Orchestrator configurations

For stable releases in the last major version:

Update the Docker image tag version in our Kubernetes config files to the new version number. To replace all of them at once, run this command from the root of the repo with the appropriate old/new version numbers:

find ./cloud/kubernetes/ -type f -exec sed -i '' -e 's/cockroach:v2.0.0/cockroach:v2.0.1/g' {} \;

Update the version label in our Red Hat Atomic Docker image:

Send out a PR with these changes.

Update the version numbers in our Mesosphere DC/OS configuration files to the new version number. See the below PR for an example:

We also maintain configuration files outside our own repo. It's ok if these lag behind by a couple patch versions, but if you'd like to contribute to them it's welcome. Assign @a-robinson to any such reviews.

Update the registration cluster

  • Once Docs has merged their PR and the URL for the version docs is visible, add the version to the registration server.

Upgrade reg cluster

The reg cluster runs the latest stable release.

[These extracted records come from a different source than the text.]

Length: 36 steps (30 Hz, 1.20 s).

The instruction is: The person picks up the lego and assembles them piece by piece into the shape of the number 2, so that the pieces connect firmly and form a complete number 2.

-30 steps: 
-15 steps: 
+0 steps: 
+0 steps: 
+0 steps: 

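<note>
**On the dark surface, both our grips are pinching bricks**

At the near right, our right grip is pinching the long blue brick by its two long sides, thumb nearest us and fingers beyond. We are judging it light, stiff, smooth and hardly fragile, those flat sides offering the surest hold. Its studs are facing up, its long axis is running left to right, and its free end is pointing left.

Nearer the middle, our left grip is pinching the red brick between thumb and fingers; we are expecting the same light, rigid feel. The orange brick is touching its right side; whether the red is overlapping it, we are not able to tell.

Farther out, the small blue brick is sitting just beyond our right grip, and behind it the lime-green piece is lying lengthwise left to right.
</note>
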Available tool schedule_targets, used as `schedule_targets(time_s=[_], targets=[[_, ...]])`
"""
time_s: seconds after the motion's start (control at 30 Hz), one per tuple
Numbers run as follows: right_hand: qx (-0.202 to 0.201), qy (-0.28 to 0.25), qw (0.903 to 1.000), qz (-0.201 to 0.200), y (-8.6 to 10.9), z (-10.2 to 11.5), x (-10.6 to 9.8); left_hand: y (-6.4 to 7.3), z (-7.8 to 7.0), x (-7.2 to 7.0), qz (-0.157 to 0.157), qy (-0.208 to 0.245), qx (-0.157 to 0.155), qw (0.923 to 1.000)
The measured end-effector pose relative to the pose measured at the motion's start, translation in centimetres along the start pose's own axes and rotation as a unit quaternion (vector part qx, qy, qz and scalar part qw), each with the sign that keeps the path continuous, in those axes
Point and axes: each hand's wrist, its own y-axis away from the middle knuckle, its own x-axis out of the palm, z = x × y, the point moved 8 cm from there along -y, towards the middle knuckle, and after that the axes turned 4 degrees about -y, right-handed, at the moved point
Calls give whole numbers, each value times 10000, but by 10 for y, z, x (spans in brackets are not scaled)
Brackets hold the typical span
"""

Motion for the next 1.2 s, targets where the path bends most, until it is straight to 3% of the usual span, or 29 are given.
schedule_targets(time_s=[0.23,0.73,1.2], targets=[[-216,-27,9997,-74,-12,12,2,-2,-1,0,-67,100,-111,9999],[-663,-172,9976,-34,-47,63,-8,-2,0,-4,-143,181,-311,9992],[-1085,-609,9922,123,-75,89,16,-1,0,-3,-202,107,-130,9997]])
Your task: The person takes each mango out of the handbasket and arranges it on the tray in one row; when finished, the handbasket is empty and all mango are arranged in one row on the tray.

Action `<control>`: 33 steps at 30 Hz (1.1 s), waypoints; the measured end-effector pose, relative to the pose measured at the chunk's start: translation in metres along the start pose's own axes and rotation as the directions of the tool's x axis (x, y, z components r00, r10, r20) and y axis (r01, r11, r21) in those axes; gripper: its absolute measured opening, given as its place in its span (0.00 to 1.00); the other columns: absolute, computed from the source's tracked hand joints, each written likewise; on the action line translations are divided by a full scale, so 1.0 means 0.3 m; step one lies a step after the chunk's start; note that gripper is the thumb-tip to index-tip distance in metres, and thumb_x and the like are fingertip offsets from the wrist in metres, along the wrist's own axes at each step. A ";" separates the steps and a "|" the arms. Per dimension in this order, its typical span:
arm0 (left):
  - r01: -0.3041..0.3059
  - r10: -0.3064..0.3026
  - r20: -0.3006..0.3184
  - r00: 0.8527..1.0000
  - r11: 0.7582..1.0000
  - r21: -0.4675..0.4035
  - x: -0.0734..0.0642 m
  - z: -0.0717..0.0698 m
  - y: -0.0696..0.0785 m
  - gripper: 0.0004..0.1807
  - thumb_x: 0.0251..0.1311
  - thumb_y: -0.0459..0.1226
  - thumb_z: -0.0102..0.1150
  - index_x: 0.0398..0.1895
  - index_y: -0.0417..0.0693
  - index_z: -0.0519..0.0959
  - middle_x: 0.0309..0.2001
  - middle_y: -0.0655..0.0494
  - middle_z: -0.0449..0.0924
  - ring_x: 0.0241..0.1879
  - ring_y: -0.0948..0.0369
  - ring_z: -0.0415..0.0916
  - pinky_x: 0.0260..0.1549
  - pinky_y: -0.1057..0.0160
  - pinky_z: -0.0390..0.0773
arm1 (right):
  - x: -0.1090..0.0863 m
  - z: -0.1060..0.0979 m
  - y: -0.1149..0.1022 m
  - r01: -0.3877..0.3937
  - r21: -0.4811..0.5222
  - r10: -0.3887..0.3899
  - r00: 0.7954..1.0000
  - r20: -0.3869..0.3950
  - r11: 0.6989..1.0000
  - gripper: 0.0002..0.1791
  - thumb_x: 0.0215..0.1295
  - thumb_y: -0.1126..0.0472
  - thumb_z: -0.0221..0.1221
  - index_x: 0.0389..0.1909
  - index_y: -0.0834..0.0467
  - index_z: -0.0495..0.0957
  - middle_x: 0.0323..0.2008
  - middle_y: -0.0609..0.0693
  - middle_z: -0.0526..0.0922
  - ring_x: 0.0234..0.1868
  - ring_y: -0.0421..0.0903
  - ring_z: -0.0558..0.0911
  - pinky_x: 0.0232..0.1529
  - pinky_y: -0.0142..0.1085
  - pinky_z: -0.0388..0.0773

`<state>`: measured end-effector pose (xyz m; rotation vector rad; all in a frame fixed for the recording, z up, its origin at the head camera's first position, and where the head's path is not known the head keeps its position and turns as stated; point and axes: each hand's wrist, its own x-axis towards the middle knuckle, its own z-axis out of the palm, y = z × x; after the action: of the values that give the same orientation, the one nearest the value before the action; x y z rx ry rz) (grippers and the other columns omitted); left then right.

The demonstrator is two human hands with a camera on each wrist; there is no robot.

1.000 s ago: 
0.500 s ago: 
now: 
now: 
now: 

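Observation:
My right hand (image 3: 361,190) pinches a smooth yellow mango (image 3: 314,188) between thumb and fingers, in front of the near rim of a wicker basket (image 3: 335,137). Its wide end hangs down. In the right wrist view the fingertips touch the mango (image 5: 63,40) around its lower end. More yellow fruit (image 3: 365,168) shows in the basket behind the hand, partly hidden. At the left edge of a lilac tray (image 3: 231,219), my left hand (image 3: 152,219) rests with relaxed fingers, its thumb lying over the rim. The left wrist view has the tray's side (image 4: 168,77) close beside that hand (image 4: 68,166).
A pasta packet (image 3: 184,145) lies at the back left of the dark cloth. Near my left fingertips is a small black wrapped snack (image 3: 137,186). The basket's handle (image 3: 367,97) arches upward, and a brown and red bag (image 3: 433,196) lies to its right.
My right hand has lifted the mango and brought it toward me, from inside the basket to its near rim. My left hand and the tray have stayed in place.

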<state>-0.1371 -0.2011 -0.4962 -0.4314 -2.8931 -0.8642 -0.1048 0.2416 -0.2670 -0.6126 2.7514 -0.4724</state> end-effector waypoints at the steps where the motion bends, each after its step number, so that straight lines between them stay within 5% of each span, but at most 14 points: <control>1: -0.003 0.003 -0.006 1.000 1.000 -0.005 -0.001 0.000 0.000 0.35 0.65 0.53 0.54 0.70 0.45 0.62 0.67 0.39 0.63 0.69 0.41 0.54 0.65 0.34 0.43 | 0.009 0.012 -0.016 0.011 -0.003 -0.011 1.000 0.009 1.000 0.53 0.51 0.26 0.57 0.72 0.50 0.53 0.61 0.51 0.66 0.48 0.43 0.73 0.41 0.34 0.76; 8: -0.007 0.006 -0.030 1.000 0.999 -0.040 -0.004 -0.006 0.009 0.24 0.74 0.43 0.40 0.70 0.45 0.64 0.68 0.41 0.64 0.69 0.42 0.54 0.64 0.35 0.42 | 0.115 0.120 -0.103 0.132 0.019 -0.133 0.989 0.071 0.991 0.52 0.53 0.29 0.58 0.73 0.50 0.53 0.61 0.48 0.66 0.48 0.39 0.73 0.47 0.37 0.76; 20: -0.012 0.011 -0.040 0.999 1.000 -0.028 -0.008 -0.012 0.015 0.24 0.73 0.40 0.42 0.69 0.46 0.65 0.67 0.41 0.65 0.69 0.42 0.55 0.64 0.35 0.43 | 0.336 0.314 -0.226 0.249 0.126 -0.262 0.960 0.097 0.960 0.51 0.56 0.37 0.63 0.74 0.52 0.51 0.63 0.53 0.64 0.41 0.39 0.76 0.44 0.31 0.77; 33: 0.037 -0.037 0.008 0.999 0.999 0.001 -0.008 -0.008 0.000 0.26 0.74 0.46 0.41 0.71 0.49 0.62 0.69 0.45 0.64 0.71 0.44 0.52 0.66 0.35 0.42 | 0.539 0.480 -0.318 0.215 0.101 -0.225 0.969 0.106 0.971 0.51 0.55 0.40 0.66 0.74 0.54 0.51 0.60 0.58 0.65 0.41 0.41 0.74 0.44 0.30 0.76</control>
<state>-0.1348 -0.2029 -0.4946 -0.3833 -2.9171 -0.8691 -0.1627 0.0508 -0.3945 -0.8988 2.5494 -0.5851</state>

  1. e.g. RELEASE_VERSION=v2.0 crl-stage-binaries register all release
  2. For each node id [1..4]: crl-supervisor register <node id> stop cockroach && sleep 1 && crl-supervisor register <node id> start cockroach

Make sure to do this one at a time and verify within the webui that it is back up and with the new version number. Note that the registration cluster is fragile and needs to be done one at a time.

Update docs

For now, this is handled by the Docs team.

Generate release notes

  1. In the cockroach repo, make sure master is up-to-date and you have the latest tags:

    $ git checkout master
    $ git pull
    $ git fetch --tags
    
  2. Use scripts/release-notes.py to auto-generate draft release notes:

    python3 scripts/release-notes.py --from=<tag of last release> --until=<candidate SHA> --hide-unambiguous-shas --hide-per-contributor-section > draft-release-notes.md
    

    You can get the tag of the last release from the Tags page and the candidate SHA from the cockroach issue for the release.

Update the docs site

  1. Create a new branch in docs.
  2. In the releases directory, add a new <version>.md file for the release notes, e.g., v1.1.3.md.
    • Use the content of the previous release notes file as a starting point.
    • Be sure to update the version in the title and summary front-matter fields, the h1 header, and the binary download links.
  3. Copy the contents of draft-release-notes.md into the release notes file and copy edit.
  4. Update the version in the front-matter and download links.
  5. In _config.yml, edit the release_info section:
    • Update the version: line with the new tag.
    • Update the build_time: line with the new tag and build date.
    • Update the start_time: line to any time after the build_time.
  6. In the _data directory, add the release to either the Production Releases or Testing Releases section of releases.yml.
    • If it's a production release, be sure to move latest: true to the new version.
  7. If it's a production release (e.g., v1.1.2 not v1.2-alpha.20171026), in the _includes directory, add the new release notes file to sidebar-releases.json.

Edit release notes

  1. Copy edit the generated text. Some guidelines:
    • Use the past tense (e.g., "Fixed xyz") or use "now" to describe how the feature works currently (e.g., "The Node Map now shows").
    • Add links to docs where relevant.
  2. Ask @nate for summary bullets for the release and add at the top of the doc.
  3. If there are new docs or doc changes worth calling out, summarize the changes in the Doc Updates section; otherwise, delete that section. Ask @jseldess for this summary.
  4. Open the PR and get it reviewed by somebody on the Docs team.
  5. Once the release binaries are ready, click on their links to make sure they download, rerun TeamCity, and then merge when green.
  6. Once the PR is successfully merged, tell @swati in the #release channel that the release notes are live and send the link.

Send external communications

  • Send release notes to users.
    • Create styled email in HubSpot.
    • Send styled email to "release notes" list.
    • Send copy of styled email [less the "unsubscribe" options] to the User Group and Developers Group.